- [Exercise prompt]: Reproduce, exactly and in full, only the lines below from the one containing "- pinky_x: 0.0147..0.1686" through the one containing "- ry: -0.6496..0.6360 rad".
Supplied data Start Marker
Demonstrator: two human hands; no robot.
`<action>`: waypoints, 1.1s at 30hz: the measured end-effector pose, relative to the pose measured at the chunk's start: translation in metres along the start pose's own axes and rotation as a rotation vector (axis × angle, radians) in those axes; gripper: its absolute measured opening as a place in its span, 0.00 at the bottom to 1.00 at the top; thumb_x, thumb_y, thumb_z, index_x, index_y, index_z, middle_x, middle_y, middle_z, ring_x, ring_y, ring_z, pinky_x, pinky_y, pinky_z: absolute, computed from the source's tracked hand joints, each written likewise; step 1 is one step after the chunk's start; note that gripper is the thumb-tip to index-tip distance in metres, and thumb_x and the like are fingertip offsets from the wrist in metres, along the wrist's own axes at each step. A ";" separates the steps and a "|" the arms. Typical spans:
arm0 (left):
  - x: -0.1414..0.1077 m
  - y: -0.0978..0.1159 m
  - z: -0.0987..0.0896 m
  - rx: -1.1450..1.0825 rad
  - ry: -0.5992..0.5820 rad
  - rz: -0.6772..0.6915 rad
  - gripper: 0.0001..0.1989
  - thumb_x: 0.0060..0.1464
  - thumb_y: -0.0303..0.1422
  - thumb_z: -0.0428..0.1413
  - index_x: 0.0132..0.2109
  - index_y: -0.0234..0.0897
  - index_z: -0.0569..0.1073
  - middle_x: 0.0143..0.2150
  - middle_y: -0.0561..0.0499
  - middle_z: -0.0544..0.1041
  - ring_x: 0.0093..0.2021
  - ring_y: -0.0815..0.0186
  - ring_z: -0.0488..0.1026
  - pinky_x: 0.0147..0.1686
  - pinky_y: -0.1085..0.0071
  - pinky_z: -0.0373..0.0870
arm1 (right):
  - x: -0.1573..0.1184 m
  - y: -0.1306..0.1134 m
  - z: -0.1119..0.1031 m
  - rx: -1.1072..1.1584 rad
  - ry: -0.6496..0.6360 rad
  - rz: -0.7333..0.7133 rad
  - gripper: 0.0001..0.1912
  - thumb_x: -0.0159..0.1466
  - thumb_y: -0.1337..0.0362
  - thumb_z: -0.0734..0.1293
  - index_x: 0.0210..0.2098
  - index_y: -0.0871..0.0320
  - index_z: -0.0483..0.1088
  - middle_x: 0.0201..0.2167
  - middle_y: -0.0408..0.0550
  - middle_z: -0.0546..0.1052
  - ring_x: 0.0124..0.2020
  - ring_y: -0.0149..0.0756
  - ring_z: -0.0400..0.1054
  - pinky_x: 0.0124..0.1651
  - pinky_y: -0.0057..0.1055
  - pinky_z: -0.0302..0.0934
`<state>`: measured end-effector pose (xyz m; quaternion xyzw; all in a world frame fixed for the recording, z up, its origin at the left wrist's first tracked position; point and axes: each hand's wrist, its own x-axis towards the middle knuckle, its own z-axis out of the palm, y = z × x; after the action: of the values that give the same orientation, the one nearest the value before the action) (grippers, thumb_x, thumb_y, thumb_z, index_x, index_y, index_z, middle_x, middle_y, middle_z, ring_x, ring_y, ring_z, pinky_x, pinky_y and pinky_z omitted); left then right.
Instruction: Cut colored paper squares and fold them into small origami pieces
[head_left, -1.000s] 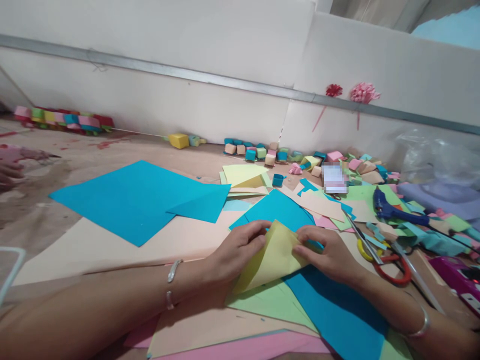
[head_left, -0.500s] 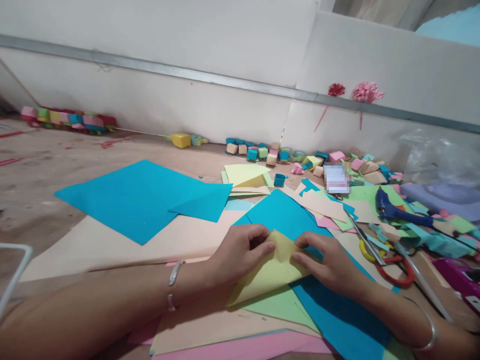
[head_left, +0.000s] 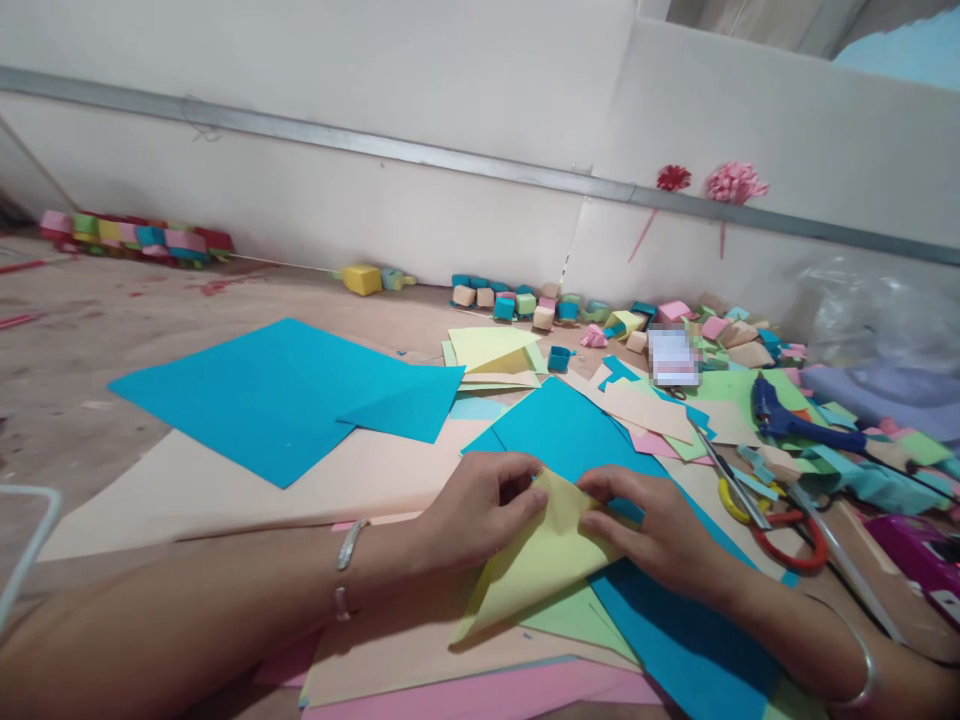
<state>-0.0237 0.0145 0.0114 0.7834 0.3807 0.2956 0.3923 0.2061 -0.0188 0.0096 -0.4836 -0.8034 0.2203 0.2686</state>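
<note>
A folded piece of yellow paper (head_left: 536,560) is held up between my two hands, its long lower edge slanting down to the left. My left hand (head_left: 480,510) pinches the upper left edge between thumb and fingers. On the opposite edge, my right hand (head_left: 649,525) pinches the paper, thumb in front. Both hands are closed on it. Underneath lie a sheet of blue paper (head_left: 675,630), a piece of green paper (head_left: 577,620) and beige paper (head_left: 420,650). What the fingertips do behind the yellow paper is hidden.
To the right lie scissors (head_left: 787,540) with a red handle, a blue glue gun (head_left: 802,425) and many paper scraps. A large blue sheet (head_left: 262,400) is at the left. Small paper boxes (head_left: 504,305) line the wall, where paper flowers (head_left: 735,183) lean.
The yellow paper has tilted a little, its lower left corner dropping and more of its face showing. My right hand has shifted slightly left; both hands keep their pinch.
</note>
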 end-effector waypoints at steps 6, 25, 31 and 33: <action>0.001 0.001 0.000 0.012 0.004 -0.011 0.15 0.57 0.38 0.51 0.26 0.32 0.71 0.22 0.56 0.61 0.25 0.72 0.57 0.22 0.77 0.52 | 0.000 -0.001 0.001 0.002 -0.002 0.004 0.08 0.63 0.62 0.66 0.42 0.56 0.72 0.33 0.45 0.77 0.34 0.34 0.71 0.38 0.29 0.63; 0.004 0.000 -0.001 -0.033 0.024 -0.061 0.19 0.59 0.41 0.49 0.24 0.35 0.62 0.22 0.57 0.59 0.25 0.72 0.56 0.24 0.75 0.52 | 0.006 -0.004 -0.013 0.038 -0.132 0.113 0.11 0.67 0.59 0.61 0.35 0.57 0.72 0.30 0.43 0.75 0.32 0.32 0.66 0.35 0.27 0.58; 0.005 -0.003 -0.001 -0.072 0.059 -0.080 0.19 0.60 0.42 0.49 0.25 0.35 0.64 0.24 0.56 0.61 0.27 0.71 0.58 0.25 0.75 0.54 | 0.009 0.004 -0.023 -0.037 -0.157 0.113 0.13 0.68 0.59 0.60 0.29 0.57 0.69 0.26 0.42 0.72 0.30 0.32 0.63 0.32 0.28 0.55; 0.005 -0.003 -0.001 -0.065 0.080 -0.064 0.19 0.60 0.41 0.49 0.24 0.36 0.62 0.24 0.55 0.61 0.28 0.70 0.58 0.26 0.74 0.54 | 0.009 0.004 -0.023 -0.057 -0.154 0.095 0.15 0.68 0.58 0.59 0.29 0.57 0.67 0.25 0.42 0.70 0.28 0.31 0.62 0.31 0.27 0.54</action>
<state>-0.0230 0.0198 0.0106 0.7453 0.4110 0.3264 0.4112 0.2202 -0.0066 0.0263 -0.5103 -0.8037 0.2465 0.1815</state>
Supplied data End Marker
- [Expected output]:
  - pinky_x: 0.0147..0.1686
  - pinky_y: -0.1085..0.0071
  - pinky_z: -0.0373..0.0870
arm1 (right):
  - x: -0.1573..0.1184 m
  - y: -0.1306..0.1134 m
  - z: -0.1119..0.1031 m
  - rx: -1.1072..1.1584 rad
  - ry: -0.6496..0.6360 rad

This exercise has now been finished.